AA = activity area; AUC = area under curve; CDSS = custom drug sensitivity score; CDV = cross-dataset validation; CNV = copy number variation; DD = drug descriptors; DM = DNA methylation; ES = exome sequencing; MAGE = microarray gene expression; KFCV = K-fold cross validation; LOCO = leave-one-compound-out; LOOCV = leave-one-out cross validation; LOTO = leave-one-tissue-out; LPOCV = leave-pair-out cross validation; miRNA = micro-RNA; MS = microsatellite; Mu = mutation; OOBP = out-of-bag prediction; PA = protein abundance; Res/Non-Res = responder/non-responder; RSGE = RNA-seq gene expression; RRSSCV = repeated random sub-sampling cross validation; Sen/Res = sensitive/resistance; SNP = single nucleotide polymorphism; TT = tissue type; TVC = tumor volume changes; V1 = viability at 1 μm.

SDL models

SDL models are trained to predict drug responses for a given drug, independent of other drugs. In this section, we survey the SDL approaches in the literature across seven subclasses.

Linear regression

Regression analysis is a set of statistical methods for estimating the relationship between a dependent variable and one or more independent variables. As its simplest form, linear regression uses a linear function to model this relationship, and enjoys remarkable popularity due to its simplicity and interpretability.

In DRP, the number of available observations often does not suffice to determine a unique model.
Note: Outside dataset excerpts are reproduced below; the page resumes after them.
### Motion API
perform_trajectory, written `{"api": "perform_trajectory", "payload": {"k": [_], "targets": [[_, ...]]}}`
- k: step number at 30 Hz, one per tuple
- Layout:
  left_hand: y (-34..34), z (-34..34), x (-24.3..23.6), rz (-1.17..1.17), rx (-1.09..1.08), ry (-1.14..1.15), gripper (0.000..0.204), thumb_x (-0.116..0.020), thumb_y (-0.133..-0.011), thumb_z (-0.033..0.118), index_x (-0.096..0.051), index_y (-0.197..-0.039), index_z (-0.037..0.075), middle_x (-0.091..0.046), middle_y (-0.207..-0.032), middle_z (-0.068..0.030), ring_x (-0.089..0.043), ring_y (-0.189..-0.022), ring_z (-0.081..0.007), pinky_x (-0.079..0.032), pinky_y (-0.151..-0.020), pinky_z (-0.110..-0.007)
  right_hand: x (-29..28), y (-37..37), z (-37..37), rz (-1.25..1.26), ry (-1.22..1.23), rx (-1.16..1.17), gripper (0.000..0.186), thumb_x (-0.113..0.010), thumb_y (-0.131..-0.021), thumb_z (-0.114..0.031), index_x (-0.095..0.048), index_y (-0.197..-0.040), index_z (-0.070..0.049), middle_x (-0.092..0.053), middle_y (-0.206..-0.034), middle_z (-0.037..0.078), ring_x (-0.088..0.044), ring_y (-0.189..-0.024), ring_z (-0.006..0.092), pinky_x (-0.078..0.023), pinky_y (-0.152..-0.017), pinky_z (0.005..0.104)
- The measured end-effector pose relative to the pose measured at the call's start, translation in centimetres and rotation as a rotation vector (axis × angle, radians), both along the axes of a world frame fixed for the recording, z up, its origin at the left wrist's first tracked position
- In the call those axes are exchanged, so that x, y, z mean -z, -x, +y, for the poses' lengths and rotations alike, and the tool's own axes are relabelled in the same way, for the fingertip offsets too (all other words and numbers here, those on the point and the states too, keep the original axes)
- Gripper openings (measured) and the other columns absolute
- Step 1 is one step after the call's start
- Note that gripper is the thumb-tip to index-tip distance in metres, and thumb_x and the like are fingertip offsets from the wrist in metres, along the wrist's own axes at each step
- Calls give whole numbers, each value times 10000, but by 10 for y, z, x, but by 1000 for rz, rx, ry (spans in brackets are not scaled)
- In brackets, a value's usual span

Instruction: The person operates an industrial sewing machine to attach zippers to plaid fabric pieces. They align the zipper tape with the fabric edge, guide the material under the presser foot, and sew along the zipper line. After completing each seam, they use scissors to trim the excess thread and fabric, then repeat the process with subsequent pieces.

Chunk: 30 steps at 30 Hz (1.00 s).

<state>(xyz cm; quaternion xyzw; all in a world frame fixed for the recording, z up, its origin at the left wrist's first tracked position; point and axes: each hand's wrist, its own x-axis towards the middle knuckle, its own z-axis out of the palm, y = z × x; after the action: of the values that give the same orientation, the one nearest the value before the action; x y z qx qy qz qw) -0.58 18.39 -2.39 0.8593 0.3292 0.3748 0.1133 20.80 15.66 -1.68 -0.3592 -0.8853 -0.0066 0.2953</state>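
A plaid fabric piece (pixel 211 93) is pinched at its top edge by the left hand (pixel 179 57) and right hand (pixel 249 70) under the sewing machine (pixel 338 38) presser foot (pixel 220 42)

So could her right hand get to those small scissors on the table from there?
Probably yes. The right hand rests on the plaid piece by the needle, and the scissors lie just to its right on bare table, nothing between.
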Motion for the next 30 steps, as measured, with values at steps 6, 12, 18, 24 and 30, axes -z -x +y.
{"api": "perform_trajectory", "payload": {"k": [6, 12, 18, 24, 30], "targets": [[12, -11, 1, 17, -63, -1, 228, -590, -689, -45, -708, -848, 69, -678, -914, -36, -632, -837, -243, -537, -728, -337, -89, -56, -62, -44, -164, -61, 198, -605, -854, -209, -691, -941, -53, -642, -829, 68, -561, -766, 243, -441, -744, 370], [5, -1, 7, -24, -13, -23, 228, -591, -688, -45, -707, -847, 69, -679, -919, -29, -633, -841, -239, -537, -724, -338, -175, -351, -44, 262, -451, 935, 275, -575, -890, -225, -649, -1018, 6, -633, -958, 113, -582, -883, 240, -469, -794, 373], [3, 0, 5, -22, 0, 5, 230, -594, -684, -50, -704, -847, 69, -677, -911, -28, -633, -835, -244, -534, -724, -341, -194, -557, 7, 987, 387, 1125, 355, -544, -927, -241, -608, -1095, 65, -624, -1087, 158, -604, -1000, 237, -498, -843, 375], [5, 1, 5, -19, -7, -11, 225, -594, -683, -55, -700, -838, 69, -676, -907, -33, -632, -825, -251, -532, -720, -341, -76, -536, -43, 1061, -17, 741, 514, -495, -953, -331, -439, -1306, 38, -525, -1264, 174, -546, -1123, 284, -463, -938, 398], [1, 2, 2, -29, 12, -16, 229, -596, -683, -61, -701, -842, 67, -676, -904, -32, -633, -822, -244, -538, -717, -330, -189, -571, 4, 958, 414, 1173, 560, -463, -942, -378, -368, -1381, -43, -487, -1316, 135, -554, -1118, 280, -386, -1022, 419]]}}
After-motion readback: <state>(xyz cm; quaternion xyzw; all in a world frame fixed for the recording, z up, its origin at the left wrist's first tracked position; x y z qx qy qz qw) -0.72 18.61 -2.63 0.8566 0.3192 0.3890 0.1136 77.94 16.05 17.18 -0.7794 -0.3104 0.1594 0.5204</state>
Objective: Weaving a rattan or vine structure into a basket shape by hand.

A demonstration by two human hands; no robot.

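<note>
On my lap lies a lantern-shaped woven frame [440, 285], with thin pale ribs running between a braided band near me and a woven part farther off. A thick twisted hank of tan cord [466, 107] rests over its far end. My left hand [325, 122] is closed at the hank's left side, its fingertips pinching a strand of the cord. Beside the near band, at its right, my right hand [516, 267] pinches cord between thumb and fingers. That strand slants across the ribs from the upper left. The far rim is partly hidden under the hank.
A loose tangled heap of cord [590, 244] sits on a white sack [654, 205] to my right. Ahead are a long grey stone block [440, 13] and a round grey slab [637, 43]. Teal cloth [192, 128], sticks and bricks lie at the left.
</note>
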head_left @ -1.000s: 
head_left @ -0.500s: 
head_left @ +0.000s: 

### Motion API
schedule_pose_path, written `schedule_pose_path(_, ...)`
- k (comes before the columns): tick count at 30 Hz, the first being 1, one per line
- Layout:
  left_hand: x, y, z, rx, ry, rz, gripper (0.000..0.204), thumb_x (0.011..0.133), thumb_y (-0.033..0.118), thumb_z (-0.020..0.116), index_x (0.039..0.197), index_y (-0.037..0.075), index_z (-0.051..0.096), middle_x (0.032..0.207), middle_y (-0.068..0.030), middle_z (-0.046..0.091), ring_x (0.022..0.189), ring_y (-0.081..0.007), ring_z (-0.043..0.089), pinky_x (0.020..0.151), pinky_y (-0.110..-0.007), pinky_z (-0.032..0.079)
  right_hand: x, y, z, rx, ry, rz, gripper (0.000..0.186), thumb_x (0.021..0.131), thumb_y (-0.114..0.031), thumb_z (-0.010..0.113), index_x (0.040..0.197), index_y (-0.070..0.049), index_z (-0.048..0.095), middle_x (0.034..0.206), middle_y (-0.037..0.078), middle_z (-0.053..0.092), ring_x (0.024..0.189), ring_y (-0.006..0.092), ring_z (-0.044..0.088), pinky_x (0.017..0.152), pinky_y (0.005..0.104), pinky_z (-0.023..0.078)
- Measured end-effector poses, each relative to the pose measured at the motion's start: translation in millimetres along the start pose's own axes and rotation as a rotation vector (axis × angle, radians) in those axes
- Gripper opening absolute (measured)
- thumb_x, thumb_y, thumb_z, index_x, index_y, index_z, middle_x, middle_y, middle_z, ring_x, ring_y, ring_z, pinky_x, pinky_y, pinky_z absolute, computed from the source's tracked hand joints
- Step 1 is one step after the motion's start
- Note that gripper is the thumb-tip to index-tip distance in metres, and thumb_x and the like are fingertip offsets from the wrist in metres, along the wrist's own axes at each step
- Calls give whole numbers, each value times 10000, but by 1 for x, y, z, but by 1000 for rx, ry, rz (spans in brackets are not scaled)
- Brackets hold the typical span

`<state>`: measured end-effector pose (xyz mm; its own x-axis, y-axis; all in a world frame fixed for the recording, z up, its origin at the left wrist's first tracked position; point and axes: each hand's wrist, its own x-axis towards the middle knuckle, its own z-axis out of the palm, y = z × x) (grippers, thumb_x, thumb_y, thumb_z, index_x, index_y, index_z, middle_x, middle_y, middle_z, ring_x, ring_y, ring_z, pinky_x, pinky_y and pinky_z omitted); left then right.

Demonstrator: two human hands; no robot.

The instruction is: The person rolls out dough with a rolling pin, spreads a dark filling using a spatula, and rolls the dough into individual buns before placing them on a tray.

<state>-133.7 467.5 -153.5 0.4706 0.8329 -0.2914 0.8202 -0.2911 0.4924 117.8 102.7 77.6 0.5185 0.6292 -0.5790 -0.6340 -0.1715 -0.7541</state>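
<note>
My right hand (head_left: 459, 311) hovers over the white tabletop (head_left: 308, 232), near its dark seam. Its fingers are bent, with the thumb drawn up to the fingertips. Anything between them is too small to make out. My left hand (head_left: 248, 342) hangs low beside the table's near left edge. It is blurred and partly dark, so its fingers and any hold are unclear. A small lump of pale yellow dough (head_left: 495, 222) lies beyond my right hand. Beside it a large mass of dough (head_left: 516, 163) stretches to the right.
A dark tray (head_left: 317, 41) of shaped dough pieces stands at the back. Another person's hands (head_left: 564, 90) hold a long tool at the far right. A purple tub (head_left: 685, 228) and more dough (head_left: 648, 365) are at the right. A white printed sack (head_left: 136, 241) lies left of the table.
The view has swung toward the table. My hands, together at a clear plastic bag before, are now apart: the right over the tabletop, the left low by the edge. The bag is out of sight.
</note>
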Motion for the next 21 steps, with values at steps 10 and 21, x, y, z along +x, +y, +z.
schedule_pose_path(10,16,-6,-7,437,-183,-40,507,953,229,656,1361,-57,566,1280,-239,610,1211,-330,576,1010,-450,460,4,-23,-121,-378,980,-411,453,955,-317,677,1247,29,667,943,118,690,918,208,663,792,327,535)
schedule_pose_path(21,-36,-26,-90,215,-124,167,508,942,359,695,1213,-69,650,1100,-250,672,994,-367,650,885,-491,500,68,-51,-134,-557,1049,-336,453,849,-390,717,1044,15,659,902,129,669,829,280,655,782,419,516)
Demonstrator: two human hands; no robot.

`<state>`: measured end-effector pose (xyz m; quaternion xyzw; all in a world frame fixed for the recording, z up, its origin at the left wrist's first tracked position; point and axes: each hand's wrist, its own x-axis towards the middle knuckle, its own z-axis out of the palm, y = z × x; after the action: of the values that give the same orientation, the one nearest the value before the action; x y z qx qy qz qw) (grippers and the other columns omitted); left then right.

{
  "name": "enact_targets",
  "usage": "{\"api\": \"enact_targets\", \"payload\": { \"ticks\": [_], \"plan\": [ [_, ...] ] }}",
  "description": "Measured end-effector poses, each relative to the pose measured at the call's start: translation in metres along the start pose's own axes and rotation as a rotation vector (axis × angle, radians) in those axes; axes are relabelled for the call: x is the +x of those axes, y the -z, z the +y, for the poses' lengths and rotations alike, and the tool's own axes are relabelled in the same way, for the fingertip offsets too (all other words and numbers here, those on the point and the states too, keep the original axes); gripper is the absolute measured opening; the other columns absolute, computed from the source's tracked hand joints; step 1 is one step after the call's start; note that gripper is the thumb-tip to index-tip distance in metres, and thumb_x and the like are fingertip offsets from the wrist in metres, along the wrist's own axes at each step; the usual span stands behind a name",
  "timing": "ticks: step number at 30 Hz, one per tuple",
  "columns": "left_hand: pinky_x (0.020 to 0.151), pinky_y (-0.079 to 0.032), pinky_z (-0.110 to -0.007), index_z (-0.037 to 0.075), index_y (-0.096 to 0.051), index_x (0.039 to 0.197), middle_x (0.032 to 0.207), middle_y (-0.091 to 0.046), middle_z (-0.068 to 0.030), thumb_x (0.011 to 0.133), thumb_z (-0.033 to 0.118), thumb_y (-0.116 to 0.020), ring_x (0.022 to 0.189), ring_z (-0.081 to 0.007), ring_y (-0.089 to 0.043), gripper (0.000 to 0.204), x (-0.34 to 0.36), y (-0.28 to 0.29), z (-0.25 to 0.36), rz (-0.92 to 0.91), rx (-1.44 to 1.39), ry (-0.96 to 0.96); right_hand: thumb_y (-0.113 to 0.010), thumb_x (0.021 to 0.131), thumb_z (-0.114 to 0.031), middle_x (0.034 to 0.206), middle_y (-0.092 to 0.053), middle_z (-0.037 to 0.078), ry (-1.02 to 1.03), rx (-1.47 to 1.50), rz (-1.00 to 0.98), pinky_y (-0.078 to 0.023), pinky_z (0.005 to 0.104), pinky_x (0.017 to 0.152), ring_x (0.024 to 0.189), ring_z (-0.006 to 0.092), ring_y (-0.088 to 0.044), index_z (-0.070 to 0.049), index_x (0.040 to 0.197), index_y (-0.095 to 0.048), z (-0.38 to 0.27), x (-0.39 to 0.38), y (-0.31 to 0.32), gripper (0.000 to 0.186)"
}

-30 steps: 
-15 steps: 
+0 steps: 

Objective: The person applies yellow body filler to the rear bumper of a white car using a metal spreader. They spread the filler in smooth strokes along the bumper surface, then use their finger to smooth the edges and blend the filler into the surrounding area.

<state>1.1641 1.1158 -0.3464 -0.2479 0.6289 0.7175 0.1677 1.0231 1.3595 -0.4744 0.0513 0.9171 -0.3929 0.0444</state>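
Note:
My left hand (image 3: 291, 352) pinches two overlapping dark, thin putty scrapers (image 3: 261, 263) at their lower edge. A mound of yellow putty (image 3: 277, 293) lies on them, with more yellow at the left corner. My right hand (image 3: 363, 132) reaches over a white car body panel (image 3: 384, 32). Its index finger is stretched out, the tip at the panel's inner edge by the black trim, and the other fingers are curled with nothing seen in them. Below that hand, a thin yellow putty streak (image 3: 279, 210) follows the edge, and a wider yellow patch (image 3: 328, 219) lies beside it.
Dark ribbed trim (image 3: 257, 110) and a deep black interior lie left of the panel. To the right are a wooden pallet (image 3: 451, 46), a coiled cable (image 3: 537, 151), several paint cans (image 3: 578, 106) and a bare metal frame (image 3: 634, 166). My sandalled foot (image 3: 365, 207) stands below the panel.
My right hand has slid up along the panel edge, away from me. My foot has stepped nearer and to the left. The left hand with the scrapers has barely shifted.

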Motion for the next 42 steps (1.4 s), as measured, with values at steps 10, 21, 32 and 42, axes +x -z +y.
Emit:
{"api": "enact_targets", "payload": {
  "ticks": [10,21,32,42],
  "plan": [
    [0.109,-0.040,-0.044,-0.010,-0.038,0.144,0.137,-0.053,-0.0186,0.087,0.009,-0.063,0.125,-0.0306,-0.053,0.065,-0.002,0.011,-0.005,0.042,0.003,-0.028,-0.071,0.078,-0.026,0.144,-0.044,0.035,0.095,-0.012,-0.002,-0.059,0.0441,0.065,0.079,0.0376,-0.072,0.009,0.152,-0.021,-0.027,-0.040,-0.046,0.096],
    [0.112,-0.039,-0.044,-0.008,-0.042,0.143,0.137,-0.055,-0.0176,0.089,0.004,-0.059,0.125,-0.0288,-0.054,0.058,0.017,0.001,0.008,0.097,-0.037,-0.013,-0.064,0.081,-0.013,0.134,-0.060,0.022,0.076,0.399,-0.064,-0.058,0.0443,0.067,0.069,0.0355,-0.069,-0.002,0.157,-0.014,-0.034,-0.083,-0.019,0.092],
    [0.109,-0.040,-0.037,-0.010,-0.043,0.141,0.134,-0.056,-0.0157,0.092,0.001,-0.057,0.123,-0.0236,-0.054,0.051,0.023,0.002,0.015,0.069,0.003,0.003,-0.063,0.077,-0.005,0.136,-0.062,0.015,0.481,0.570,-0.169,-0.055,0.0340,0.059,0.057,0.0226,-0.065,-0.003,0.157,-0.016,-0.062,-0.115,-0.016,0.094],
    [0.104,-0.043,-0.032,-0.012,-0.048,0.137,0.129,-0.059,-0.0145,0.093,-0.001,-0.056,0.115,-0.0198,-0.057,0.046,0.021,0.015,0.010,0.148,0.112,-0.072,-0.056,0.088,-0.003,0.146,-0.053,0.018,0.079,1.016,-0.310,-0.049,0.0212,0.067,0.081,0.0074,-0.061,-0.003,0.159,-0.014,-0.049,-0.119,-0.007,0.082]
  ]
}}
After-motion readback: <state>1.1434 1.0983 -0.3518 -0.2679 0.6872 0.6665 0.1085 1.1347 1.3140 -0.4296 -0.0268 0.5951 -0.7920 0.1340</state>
Regularization techniques address this issue by limiting the possible solutions through additional assumptions [41, 42], and are therefore a popular choice for DRP. Shrinkage is a form of regularization in which parameter values close to zero are preferred when they do not clearly contribute to the predictive performance of the model. Ridge regression [43] includes a form of shrinkage, and was used to assess whether models trained on preclinical samples can predict clinical drug responses [30, 44]. Ridge regression typically does not yield sparse models (i.e. models with few independent variables that are easier to interpret). Lasso regularization, on the other hand, forces coefficients to zero, their number being controlled by a hyperparameter [45]. In a recent study, Huang et al. proposed Tissue-Guided Lasso to derive tissue-specific models through tissue-specific choices for their hyperparameter. They defined tissue-specific hyperparameters by training each lasso model on all cell lines, excluding those from the tissue of interest, and then calibrated the hyperparameter using data from that tissue [46]. One principled limitation of Lasso is that the number of non-zero coefficients cannot be higher than the number of data samples [42]. To derive sparse models even in cases when the number of features is larger than the sample size, the elastic net [41] combines ridge regression and lasso regularization, and has been also used for DRP [16, 47–50].

Biomolecular networks represent interactions of biomolecules in the same functional context that can be leveraged for DRP. These interactions can be derived from prior knowledge or independent experimental data. A common use of networks for DRP is to use them for regularization, by assuming that model coefficients for functionally related molecules are similar. Sokolov et al. [51] introduced the generalized elastic net model that incorporates the Pathway Commons [52] network in an elastic net approach through a network-based regularization term.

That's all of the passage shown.